In addition, transcriptomics data frequently contain erroneous or noisy values. Independent of whether these values are caused by measurement errors or inherent outlying behavior, they can influence the classification process of all the remaining patients ¹⁴. Robustness to outliers can be achieved by robust methods which identify outliers (also denoted as influential samples) during the classification process. A novel approach for outlier detection by Lopes et al. ¹⁵, for example, applies a consensus approach that combines the inherent residual measures of several classification methods to obtain a consensus ranking of samples in terms of their outlierness. Since feature selection and also outlier detection methods are based on different assumptions, their performance also varies depending on the specific characteristics of the dataset which they are applied to.

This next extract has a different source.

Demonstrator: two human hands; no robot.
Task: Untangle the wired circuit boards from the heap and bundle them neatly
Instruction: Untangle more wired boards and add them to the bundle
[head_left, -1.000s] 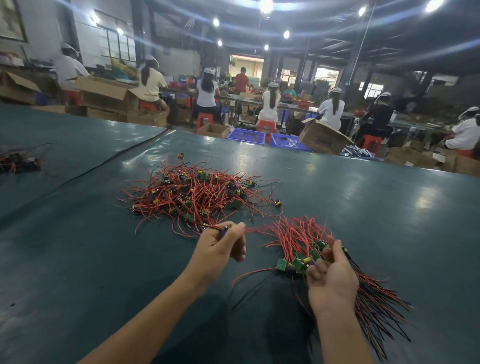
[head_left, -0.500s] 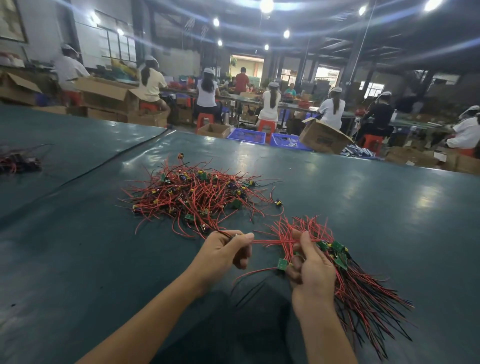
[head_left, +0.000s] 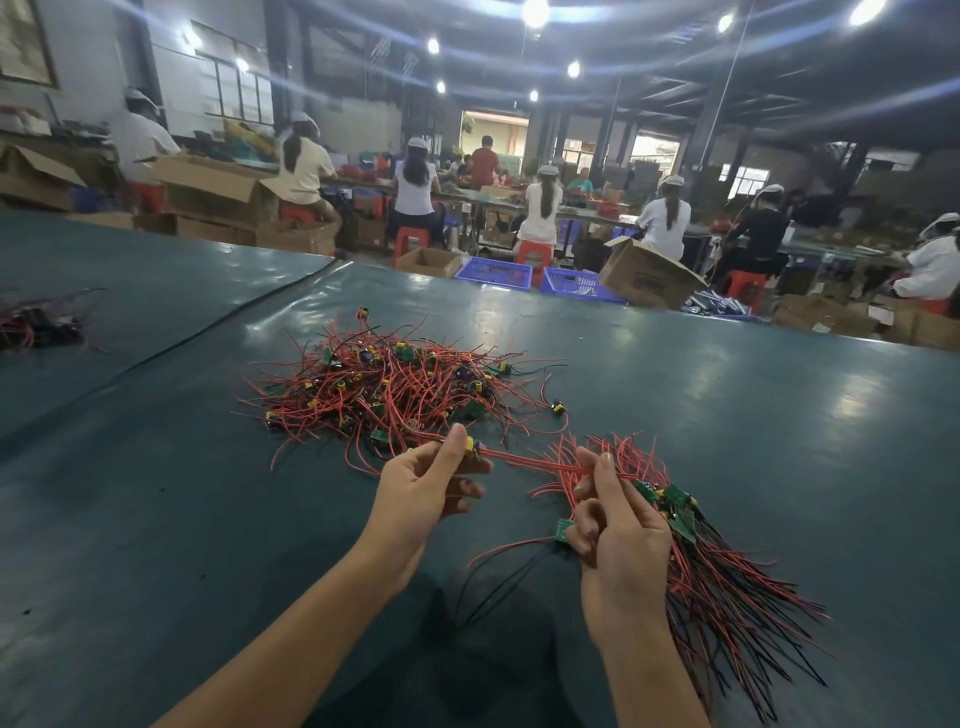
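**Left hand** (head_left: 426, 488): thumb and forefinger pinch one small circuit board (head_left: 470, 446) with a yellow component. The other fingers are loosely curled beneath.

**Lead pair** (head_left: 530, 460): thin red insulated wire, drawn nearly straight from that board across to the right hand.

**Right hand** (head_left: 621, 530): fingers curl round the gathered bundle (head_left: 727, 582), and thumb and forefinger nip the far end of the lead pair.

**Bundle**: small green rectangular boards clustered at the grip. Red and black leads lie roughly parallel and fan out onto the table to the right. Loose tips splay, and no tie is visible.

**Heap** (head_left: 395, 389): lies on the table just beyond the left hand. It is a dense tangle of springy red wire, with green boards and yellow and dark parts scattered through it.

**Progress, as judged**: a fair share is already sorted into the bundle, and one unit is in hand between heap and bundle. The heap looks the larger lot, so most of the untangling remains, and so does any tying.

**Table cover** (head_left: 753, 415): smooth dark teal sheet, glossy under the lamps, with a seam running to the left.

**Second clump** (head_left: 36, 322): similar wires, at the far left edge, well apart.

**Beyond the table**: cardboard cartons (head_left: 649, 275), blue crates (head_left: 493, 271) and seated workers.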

Likewise, a comparison of different methods in an in silico study also depends to a considerable extend on the model which has been used for data generation, since every method has its strengths and weaknesses and there is not a single best solution. The idea of Ensemble approaches is to combine several methods which return the same kind of output in order to increase accuracy and reduce the number of false positively selected features. It has already been shown that the sparse Ensemble approach of Lopes et al. ¹⁵ achieves high accuracy in feature selection compared to other sparse and robust classifiers in settings where the number of outliers is low ¹⁶. However, in datasets with a larger proportion of outliers, these might have an impact on the classification, and thus on the results of outlier detection and feature selection. Therefore, important features can be missed in the selection.

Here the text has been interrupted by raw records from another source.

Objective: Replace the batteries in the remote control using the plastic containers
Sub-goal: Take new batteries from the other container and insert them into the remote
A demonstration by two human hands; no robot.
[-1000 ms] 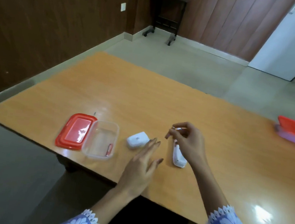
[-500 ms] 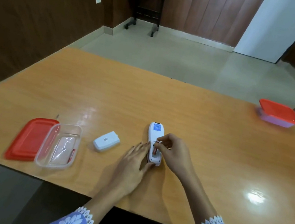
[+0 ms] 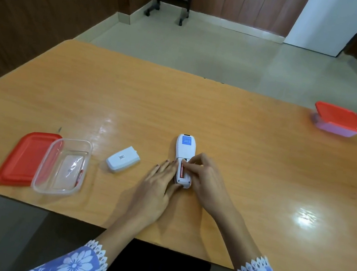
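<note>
A white remote control (image 3: pixel 185 150) lies face down on the wooden table (image 3: pixel 132 96), its battery bay uncovered. A red battery (image 3: pixel 182 170) sits in the bay. My right hand (image 3: pixel 206 180) pinches at the battery's top end with thumb and forefinger. My left hand (image 3: pixel 156 189) lies flat, fingers against the remote's left side. The white battery cover (image 3: pixel 123 159) rests to the left. A clear open container (image 3: pixel 63 166) holds one red battery (image 3: pixel 79 176); its red lid (image 3: pixel 26 157) lies beside it.
A second container with a red lid (image 3: pixel 339 120) stands closed at the table's far right edge. Beyond the table are a tiled floor, wood-panelled walls and a black stand on castors (image 3: pixel 169 0).
My right hand came down from above the remote onto its battery bay, and my left hand moved in against the remote's side. The camera view has shifted left and down.
</note>
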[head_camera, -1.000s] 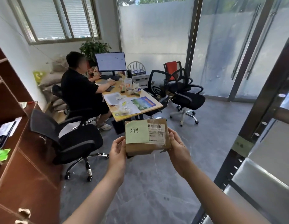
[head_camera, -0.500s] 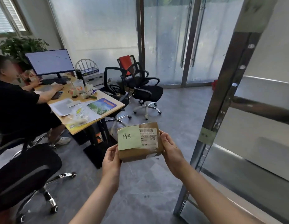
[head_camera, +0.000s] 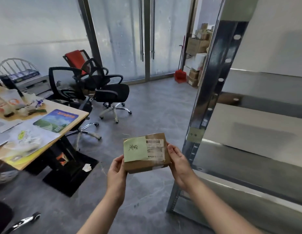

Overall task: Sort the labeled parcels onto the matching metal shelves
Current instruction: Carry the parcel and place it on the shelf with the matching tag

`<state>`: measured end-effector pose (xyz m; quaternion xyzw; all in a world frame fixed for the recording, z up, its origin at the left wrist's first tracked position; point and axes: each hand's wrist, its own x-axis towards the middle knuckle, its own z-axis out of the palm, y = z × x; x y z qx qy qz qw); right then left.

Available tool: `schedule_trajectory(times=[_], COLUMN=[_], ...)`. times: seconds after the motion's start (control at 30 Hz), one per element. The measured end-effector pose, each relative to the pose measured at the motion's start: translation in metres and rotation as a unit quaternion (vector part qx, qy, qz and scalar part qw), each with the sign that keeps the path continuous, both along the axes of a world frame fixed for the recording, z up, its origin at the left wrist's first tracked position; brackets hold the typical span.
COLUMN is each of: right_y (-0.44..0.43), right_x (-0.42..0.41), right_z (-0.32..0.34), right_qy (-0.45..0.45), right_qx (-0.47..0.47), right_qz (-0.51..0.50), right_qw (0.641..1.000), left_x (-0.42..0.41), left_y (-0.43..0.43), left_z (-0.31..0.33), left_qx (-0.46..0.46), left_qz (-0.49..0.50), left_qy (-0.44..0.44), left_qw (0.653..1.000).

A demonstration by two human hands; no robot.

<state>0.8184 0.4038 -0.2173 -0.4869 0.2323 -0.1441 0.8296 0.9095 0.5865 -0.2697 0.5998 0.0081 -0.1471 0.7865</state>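
- Swinging further right than half a second ago: seated person now out of view, desk (head_camera: 76,115) sliding to the left edge, metal shelving (head_camera: 258,166) filling the right side.
- Holding the parcel (head_camera: 147,163) between both hands in mid-air over the grey floor (head_camera: 155,107), just left of the shelving's upright post (head_camera: 212,97), not touching it.
- Gripping the parcel's left end with the left hand (head_camera: 116,173), fingers closed against the cardboard, thumb on the top edge.
- Gripping the right end with the right hand (head_camera: 179,164), fingers wrapped on the side, thumb lying along the top corner.
- Carrying on the parcel's top face a green sticky note (head_camera: 135,150) with handwriting, too blurred to read, and beside it a white shipping label (head_camera: 155,148) with a barcode, under clear tape.
- Showing a small yellowish tag (head_camera: 195,135) stuck on the post, near the parcel's level; writing too small to make out.
- Showing bare shelf boards (head_camera: 248,168) within the frame, upper and lower tiers visible, nothing discernible lying on them.
- Stacking in the far corner behind the post: cardboard boxes (head_camera: 196,53) piled against the wall, contents hidden, a red dustpan (head_camera: 180,76) on the floor beside them.
- Cluttering the desk: papers, a colourful mat (head_camera: 56,120), small packets and cups, details blurred.
- Standing between desk and glass doors (head_camera: 147,39): black office chairs (head_camera: 111,93), one with a red back behind.
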Motion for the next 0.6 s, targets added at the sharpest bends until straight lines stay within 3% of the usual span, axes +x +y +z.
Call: schedule_trajectory(times=[0.6], right_y=[-0.023], right_x=[-0.096], right_z=[-0.028], right_qy=[-0.004], right_qx=[0.042], right_qz=[-0.202], right_qw=[0.978], left_x=[-0.027], left_y=[-0.069], left_z=[-0.019], left_qx=[0.017], left_qz=[-0.230], left_qy=[0.033], left_qw=[0.972])
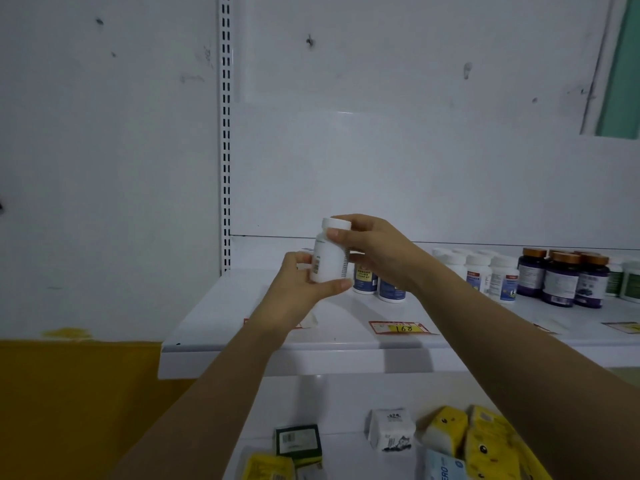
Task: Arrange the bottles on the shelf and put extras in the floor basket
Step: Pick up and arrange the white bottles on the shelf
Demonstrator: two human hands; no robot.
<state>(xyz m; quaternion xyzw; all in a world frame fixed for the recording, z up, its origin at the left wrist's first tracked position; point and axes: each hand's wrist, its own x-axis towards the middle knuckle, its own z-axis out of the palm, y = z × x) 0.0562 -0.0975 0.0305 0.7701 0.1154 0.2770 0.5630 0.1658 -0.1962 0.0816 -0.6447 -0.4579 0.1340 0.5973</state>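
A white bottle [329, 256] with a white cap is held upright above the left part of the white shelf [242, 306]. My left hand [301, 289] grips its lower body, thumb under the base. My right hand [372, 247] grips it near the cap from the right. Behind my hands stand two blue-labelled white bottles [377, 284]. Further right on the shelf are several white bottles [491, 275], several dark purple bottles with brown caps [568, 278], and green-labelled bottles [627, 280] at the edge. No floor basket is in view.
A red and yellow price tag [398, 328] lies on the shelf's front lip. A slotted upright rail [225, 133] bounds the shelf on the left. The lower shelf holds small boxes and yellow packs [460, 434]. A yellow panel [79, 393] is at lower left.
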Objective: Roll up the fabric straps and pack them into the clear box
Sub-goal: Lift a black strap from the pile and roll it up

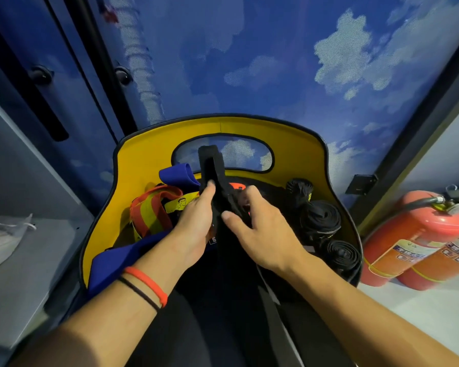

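Cloud-printed blue wall (276, 62) behind yellow bag (297, 144), left hand (196, 223) and right hand (260, 234) clamped on black strap (210, 161)

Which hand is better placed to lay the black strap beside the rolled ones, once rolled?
Probably the right hand: the rolled straps lie on its side of the yellow container. The left hand grips the black strap farther from them.

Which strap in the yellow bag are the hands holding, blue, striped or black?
The unrolled black strap sticking up in the middle; left hand and right hand both grip it. The blue strap and striped strap lie at its left.
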`<state>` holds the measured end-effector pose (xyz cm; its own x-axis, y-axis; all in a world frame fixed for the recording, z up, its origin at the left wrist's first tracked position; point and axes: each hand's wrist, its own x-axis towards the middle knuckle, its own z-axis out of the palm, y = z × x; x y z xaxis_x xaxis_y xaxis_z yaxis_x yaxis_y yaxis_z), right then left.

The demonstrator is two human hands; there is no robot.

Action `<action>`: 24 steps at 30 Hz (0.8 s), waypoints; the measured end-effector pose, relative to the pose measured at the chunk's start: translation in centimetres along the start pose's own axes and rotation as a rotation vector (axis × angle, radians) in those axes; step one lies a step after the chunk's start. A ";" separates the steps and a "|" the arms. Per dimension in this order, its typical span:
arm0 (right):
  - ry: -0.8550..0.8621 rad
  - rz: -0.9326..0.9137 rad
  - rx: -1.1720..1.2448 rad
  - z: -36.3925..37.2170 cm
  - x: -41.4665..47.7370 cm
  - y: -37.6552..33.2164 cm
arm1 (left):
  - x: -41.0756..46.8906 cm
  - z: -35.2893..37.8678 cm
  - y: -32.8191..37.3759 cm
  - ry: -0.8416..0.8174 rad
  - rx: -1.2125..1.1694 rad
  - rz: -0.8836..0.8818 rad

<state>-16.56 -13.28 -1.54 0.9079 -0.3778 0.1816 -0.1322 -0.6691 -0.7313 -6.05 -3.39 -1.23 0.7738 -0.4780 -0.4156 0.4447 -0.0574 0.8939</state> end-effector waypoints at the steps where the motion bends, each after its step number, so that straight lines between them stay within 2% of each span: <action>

Combining the idea of an Ensemble approach with the need for robustness against outliers, we propose to use an Ensemble of robust sparse methods, which we name RObust Sparse ensemble for outlIEr detection and feature selection (ROSIE). The general workflow of ROSIE (i) combines sparse and robust classification methods for outlier detection and feature selection and (ii) performs a validity check in terms of altered data.

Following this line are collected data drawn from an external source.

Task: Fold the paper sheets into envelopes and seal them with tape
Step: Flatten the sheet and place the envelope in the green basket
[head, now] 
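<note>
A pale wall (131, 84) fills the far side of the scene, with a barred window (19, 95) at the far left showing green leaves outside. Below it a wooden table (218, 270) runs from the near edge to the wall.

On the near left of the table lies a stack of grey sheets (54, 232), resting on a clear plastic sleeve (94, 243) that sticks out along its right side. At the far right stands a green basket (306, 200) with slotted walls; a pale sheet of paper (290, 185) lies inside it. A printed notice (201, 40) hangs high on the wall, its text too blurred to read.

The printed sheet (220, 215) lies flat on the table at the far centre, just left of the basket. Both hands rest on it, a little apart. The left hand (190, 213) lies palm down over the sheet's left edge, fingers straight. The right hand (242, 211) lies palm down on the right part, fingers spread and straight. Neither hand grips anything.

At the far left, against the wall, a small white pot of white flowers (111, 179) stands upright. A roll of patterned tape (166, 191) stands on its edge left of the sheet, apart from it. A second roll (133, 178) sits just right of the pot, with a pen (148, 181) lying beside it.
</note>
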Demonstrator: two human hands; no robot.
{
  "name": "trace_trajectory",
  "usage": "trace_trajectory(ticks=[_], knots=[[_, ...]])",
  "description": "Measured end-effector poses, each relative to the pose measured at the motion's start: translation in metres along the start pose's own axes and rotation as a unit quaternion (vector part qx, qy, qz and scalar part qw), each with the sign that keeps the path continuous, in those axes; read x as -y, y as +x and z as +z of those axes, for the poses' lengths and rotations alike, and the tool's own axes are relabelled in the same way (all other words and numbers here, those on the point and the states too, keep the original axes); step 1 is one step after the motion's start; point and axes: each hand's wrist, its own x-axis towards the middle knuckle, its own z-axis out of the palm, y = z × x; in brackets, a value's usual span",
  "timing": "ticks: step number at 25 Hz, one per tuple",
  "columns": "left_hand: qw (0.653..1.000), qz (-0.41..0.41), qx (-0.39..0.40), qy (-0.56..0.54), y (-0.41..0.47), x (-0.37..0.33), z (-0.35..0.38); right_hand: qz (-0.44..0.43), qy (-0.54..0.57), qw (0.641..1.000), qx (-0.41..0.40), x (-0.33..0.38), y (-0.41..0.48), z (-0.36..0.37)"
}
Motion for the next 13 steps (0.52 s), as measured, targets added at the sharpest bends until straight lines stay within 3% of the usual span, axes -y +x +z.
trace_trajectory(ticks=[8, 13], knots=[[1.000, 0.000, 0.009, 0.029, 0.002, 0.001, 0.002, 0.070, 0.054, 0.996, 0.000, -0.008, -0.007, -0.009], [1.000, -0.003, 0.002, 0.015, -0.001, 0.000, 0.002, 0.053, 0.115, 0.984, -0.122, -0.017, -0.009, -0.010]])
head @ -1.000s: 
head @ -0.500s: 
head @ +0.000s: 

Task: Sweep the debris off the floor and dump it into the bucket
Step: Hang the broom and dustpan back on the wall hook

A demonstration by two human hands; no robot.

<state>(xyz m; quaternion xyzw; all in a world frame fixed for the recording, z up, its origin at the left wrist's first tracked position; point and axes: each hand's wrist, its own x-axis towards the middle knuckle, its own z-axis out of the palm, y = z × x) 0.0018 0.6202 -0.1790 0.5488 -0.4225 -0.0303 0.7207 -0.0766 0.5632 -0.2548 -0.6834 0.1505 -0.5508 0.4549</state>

To build our Ensemble, we selected three sparse and robust methods with freely available implementations in R packages, to perform supervised (classification) and unsupervised (clustering) learning tasks: Sparse robust discriminant analysis with sparse partial robust M regression ^17,18 (SPRM-DA or SPRM), Robust and sparse K-means clustering ^19,20 (RSK-means), and Robust and sparse logistic regression with elastic net penalty ^21,22 (enetLTS). For each method, a ranking of outlierness for all features is obtained and combined to a single consensus ranking by calculating the Rank Product (RP). Outlierness is subsequently assessed using the RP test. Bootstrap samples drawn from the original dataset are used to verify results.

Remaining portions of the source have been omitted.